Please return, with no alterations, the lines below from the very first through the one that contains "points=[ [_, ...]".
============================================================
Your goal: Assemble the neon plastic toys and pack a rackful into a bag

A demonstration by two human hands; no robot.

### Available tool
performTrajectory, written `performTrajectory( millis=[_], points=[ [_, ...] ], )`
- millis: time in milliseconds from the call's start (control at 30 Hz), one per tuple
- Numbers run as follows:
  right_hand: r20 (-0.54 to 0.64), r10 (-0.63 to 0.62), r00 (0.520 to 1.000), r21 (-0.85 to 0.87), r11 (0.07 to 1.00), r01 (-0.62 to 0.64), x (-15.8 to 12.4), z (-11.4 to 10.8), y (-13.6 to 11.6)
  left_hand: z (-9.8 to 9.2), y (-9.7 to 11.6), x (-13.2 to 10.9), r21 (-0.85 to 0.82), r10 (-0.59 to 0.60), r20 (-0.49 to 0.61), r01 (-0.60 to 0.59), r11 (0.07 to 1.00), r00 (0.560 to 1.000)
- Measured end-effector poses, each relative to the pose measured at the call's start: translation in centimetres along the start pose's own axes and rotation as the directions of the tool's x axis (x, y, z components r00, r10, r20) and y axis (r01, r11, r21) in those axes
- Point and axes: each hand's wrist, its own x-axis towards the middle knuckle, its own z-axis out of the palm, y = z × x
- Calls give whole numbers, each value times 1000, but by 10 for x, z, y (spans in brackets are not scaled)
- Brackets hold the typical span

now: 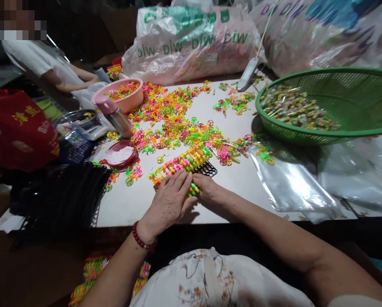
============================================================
Result of the exercise:
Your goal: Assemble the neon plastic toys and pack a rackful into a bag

A demonstration by two human hands; no robot.

### Available tool
performTrajectory, written `performTrajectory( millis=[_], points=[ [_, ...] ], )`

The output is finished, and nothing else is needed.